* What is required *
Repeat each line of the material exactly.

* Data provided *
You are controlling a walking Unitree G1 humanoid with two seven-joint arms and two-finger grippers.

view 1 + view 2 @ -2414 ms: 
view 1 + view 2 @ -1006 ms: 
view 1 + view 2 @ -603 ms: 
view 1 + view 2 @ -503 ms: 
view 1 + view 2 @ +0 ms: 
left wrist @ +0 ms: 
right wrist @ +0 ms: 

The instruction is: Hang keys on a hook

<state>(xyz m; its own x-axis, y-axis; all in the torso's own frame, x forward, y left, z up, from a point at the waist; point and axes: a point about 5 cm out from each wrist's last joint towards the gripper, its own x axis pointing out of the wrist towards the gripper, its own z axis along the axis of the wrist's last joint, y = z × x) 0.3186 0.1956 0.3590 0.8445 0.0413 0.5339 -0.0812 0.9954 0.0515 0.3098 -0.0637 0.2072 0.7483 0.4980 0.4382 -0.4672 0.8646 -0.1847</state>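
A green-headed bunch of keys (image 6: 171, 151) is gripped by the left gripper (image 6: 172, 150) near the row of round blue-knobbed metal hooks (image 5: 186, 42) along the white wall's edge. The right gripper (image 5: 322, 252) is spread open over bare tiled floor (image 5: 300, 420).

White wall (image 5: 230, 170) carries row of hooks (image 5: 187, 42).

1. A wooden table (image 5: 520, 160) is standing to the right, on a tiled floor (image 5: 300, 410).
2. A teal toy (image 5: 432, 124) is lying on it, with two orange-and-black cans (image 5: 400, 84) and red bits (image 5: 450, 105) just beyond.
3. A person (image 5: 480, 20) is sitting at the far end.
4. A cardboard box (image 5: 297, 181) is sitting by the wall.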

* Output for this task *
You are controlling a walking Unitree G1 humanoid with two seven-joint arms and two-finger grippers.

view 1 + view 2 @ -2414 ms: 
view 1 + view 2 @ -1006 ms: 
view 1 + view 2 @ -603 ms: 
view 1 + view 2 @ -503 ms: 
view 1 + view 2 @ +0 ms: 
left wrist @ +0 ms: 
right wrist @ +0 ms: 

The instruction is: Hang keys on a hook

<state>(xyz m; its own x-axis, y-axis; all in the torso's own frame, x forward, y left, z up, from a point at the waist; point and axes: a point about 5 cm out from each wrist's last joint towards the gripper, its own x axis pointing out of the wrist towards the gripper, its own z axis along the axis of the wrist's last joint, y = z × x) 0.3186 0.1956 0.3590 0.8445 0.0413 0.5339 -0.0812 0.9954 0.0515 0.3098 -0.0637 0.2072 0.7483 0.4980 0.4382 -0.4672 0.8646 -0.1847</state>
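A green-headed bunch of keys (image 6: 171, 151) is gripped by the left gripper (image 6: 172, 150) near the row of round blue-knobbed metal hooks (image 5: 186, 42) along the white wall's edge. The right gripper (image 5: 322, 252) is spread open over bare tiled floor (image 5: 300, 420).

White wall (image 5: 230, 170) carries row of hooks (image 5: 187, 42).

1. A wooden table (image 5: 520, 160) is standing to the right, on a tiled floor (image 5: 300, 410).
2. A teal toy (image 5: 432, 124) is lying on it, with two orange-and-black cans (image 5: 400, 84) and red bits (image 5: 450, 105) just beyond.
3. A person (image 5: 480, 20) is sitting at the far end.
4. A cardboard box (image 5: 297, 181) is sitting by the wall.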

The exercise is complete with this answer.